Amid miles of sugarcane shoots, trucks emerging from brick kilns and the odd bullock cart, you can easily miss the road to Johri, an inconspicuous village that connects the western Uttar Pradesh towns of Baghpat and Baraut.
Faces of the future
A couple of kilometres away from the Pathanon Ki Masjid complex – which houses the old shooting range which has helped Baghpat produce as many as 41 international shooters – a new 10-metre range has come up, thanks to donations from a local politician. It has better training facilities and 30 shooting pulley targets.

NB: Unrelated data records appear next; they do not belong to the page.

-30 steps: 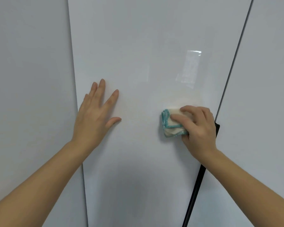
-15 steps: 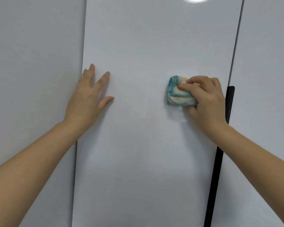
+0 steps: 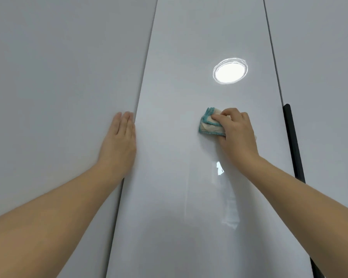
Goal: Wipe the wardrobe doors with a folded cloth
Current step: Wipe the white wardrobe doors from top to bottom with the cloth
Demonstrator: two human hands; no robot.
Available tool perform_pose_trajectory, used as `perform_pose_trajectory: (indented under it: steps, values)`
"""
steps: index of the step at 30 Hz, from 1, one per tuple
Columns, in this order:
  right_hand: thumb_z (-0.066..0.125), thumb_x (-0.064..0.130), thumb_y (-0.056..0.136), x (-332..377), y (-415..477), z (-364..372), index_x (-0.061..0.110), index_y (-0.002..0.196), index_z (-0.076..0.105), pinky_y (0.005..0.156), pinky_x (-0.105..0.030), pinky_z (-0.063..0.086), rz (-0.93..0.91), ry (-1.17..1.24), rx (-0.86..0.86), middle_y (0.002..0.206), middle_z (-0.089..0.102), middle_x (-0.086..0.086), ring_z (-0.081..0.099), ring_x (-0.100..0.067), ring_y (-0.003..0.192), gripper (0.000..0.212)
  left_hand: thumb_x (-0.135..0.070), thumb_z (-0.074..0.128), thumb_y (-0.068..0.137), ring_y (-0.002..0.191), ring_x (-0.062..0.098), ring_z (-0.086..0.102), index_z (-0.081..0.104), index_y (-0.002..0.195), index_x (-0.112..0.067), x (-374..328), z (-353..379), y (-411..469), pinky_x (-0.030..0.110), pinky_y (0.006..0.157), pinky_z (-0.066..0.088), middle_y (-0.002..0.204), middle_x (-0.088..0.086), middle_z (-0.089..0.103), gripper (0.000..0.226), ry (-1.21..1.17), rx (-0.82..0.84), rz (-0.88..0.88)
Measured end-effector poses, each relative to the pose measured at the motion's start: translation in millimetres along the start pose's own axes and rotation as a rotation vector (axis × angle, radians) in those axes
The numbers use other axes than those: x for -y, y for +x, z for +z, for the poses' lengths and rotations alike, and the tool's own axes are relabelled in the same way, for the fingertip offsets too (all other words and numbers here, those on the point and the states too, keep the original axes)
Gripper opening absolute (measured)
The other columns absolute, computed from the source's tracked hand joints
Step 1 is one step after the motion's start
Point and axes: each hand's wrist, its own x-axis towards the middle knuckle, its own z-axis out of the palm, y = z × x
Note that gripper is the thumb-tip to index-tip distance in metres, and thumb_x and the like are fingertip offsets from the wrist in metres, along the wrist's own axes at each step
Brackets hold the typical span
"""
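Observation:
A glossy white wardrobe door [image 3: 175, 177] fills the middle of the view. My right hand [image 3: 236, 133] grips a folded cream cloth with a teal border [image 3: 208, 124] and presses it flat on that door, right of its centre. My left hand [image 3: 120, 139] lies flat with straight fingers on the neighbouring left door [image 3: 58, 97], right beside the seam between the two doors.
A black vertical handle strip [image 3: 292, 141] runs along the middle door's right edge. Another white door [image 3: 325, 87] stands to the right of it. A round ceiling lamp is mirrored in the middle door above the cloth.
The view has tilted upward. My right hand has carried the cloth up the door. My left hand has shifted left from the middle door onto the left door, its fingers closed together.

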Motion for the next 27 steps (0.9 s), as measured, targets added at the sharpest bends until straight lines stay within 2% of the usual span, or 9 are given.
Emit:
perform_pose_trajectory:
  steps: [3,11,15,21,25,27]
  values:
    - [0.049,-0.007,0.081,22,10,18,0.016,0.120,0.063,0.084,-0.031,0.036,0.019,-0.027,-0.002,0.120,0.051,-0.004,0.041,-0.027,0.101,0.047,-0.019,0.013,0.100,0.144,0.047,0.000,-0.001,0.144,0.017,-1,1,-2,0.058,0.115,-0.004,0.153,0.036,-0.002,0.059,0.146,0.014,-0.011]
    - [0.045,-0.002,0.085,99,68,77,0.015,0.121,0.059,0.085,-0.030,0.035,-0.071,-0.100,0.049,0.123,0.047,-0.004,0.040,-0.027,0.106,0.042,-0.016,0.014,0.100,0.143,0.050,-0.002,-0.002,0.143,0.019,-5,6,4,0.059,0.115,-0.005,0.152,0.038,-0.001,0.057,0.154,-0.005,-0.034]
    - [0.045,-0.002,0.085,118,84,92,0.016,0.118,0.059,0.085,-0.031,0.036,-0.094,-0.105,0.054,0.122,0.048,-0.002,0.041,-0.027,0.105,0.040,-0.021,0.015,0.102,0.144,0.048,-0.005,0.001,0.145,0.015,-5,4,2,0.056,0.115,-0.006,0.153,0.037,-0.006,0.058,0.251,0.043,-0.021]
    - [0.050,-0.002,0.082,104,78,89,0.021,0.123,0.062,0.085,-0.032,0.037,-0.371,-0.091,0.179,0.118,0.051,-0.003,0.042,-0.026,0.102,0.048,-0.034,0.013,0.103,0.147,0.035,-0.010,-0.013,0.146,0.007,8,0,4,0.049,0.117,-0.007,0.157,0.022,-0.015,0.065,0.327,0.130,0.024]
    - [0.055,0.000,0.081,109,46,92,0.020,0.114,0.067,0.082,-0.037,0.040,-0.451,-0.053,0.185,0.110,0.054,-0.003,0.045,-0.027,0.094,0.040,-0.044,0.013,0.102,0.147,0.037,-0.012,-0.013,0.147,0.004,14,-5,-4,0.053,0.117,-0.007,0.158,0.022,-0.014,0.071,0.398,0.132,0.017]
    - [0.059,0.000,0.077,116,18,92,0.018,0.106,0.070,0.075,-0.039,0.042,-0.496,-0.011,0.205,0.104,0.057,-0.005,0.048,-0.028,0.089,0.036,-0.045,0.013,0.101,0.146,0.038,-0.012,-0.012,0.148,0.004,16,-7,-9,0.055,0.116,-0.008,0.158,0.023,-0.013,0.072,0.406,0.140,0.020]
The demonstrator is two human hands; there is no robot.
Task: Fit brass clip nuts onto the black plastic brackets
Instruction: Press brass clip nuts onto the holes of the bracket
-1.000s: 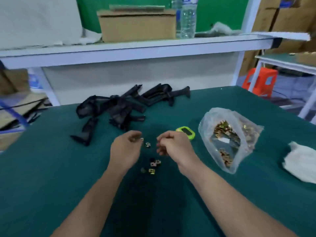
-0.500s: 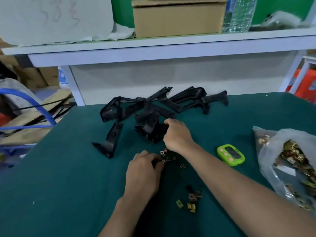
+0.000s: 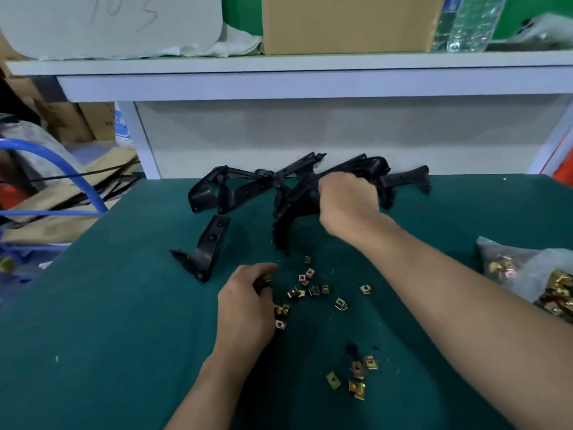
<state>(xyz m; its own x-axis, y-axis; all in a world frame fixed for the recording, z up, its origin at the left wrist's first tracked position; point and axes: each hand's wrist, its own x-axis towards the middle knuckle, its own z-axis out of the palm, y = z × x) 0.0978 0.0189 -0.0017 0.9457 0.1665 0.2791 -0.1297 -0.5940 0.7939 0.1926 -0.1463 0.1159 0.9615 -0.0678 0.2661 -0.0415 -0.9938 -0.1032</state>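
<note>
Right, nearest the front edge of the table (image 3: 93, 352): a small cluster of brass clip nuts (image 3: 356, 375) on the green top, square, folded, hole in the middle. Left hand (image 3: 245, 308) just beyond, palm down, fingers (image 3: 263, 270) curled together, tips touching a small dark piece I can't identify. Whether it actually pinches it, cannot tell. Two nuts lie against the thumb side of that hand. More loose nuts (image 3: 313, 287) are scattered just right of the fingertips, mid-table.

At the right edge, a clear plastic bag (image 3: 508, 268) with a heap of the same brass nuts inside, partly cut off by the frame.

Further back, the right hand (image 3: 347, 203) is closed in a fist around one curved black bracket (image 3: 285, 225), whose lower end points down at the table near the scattered nuts. A single bracket (image 3: 207, 246) lies apart to the left. Pile of brackets (image 3: 235, 190) sits along the far edge, tangled, glossy black; right hand is in among them.

Behind: white shelf (image 3: 279, 79) with a cardboard box (image 3: 347, 23) and a water bottle (image 3: 471, 23).
</note>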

Practising here, 11-year-old Khushi Tomar, the youngest of the girl trainees, is a picture of concentration. At an age when most urban kids are busy playing Angry Birds on smartphones, this girl with a pixie-like hairdo and steely, unwavering eyes doesn’t flinch even as the report of gunfire booms across the hall.
“Looking at the dadis, my father and his elder brother encouraged me to take up shooting. If the dadis can feature in television shows and be honoured by the government at their age, what stops us children from doing it? After all, our eye sight and reflexes are much sharper than them,” she says with the poise of a grandmother.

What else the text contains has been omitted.